Holocaust

Holocaust
   The Nazi genocide of Jews, Gypsies, and others, particularly in the period following 1941.
   When the National Socialist Party came to power in Germany in 1933, it inherited laws against nomadism already in operation. From the beginning, the Nazis considered the Romanies and Sinti- whether nomads or sedentary-as non-Aryans. Together with the Jews, they were classed as alien and considered a danger to the German race. Already by 1935 they had been deprived of citizenship and given the second-class status of "nationals." In the same year, the Law for the Protection of German Blood made marriages between Gypsies and other Germans illegal. There was no place in the image of Germany under the New Order for a group of people who traveled around the country freely, worked as craftsmen, and sold their wares from door to door.
   A quasi-scientific research program was set up in Berlin under the leadership of Robert Ritter. Later this program was carried out at the Race Hygiene and Population Biology Research Center. The researchers had to accept the historical and linguistic fact that the Romany and Sinti peoples were of Indian origin and therefore should count as Aryan, but they claimed that on the route to Europe they had intermarried with other races and as a "mixed race" had no place in Nazi Germany.
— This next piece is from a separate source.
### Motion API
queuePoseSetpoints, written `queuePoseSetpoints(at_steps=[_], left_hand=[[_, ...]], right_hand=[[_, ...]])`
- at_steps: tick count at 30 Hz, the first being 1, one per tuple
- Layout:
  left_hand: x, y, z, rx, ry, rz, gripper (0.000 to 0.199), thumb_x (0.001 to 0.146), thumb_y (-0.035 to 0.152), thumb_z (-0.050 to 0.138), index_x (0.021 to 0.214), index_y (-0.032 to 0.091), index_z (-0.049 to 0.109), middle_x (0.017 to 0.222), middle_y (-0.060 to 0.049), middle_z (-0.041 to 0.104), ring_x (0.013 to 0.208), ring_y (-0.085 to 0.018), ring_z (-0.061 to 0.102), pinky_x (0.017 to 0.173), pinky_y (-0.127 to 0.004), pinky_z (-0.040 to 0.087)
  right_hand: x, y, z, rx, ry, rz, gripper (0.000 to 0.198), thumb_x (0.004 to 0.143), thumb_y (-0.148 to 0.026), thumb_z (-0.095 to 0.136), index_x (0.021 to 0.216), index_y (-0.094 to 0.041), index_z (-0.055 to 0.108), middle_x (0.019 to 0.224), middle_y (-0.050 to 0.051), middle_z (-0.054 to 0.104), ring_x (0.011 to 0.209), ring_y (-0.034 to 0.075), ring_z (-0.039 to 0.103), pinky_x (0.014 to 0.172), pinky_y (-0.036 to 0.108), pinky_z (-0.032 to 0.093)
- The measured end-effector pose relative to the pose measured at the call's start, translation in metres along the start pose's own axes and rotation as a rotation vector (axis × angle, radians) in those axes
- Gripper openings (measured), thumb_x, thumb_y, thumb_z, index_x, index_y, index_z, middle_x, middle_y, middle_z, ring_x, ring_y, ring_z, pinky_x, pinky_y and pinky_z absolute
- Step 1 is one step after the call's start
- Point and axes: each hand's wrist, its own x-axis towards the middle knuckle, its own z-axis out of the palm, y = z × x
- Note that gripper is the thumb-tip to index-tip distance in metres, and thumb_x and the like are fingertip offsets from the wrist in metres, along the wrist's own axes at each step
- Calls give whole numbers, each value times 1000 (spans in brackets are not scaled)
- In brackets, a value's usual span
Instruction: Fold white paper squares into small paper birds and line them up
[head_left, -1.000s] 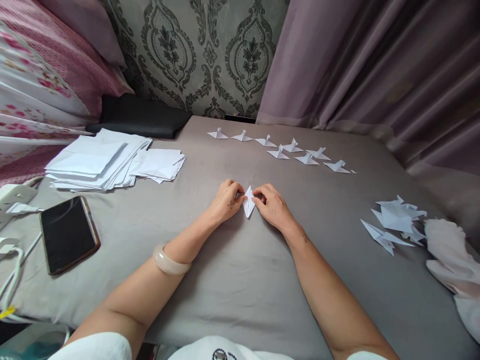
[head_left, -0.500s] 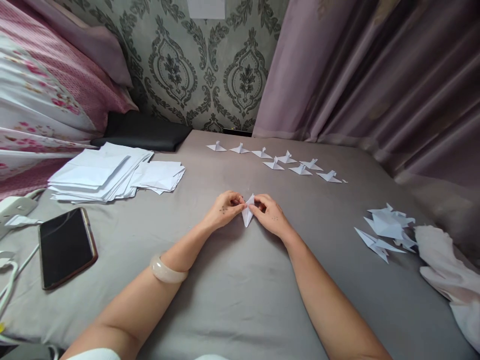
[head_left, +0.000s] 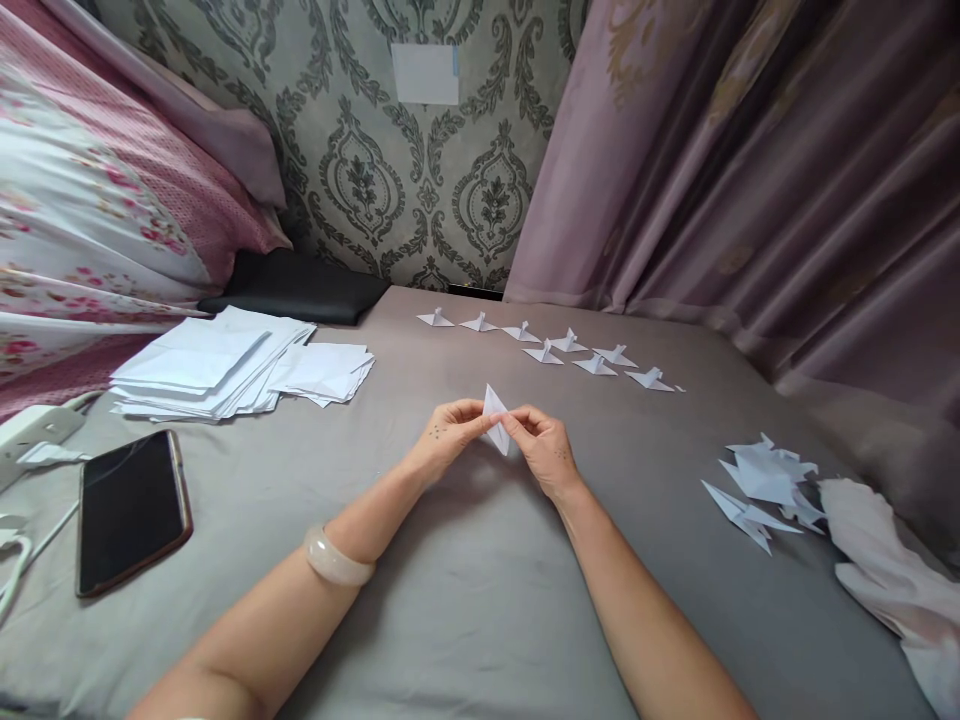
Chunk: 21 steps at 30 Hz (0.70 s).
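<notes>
A small piece of folded white paper [head_left: 495, 410], shaped like a narrow diamond, stands between my two hands above the grey cloth. My left hand [head_left: 452, 437] pinches its left side with thumb and fingers, a pale bangle circling that forearm. From the other side my right hand [head_left: 541, 444] pinches the paper near its middle, thumb in front. Both thumb tips nearly meet on it. Beyond the hands, several folded paper birds [head_left: 544, 352] sit in two rows. More flat folded paper shapes [head_left: 765, 470] lie in a pile at the right.
Stacks of white paper [head_left: 191, 365] lie at the left, beside a black case [head_left: 304, 288]. A phone [head_left: 133, 512] and a white power strip [head_left: 41, 428] are nearer on that side. Crumpled pale cloth [head_left: 885, 560] lies at the right edge, below purple curtains [head_left: 675, 150].
The view has tilted up a little. Between my hands the folded paper has turned, its upper tip now leaning left instead of right. Both hands keep their pinch.
</notes>
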Motion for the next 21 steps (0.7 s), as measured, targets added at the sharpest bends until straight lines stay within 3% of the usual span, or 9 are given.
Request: queuePoseSetpoints(at_steps=[6,11,16,21], left_hand=[[1,-4,0,-75,90,44,21,66,35,80,67,16,71,70,-2,69,67,-13,58,71,-27,43],[1,-3,-1,-116,134,90,17,66,33,80,66,18,72,69,0,67,69,-12,57,73,-26,43],[0,-3,1,-104,150,128,16,67,32,79,70,18,73,74,-1,68,74,-13,58,78,-27,43],[0,-3,3,-66,171,138,16,67,33,79,70,18,74,75,-1,68,75,-14,58,78,-28,44]], right_hand=[[-3,-4,6,-56,110,-44,32,80,-50,61,76,-19,69,71,2,67,69,15,60,67,28,47],[-5,-6,11,-206,204,-271,19,80,-37,64,84,-19,67,85,4,66,76,16,60,68,27,48],[-7,-7,14,-291,242,-438,11,84,-28,60,82,-20,67,83,4,63,73,14,57,67,27,47],[-6,-1,16,-284,237,-356,12,81,-32,63,83,-21,64,78,2,65,66,13,56,65,27,47]])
Allegations were made against the whole race in pamphlets and articles.
   Internment camps were set up on the outskirts of towns in Germany, and both caravan- and house-dwelling Gypsies were sent there. Discipline was strict and the internees were allowed out only to work. In 1938 several hundred Gypsy men were deported to Buchenwald and Sachsenhausen concentration camps as "people who have shown that they do not wish to fit into society" under the Decree against Crime of the previous year.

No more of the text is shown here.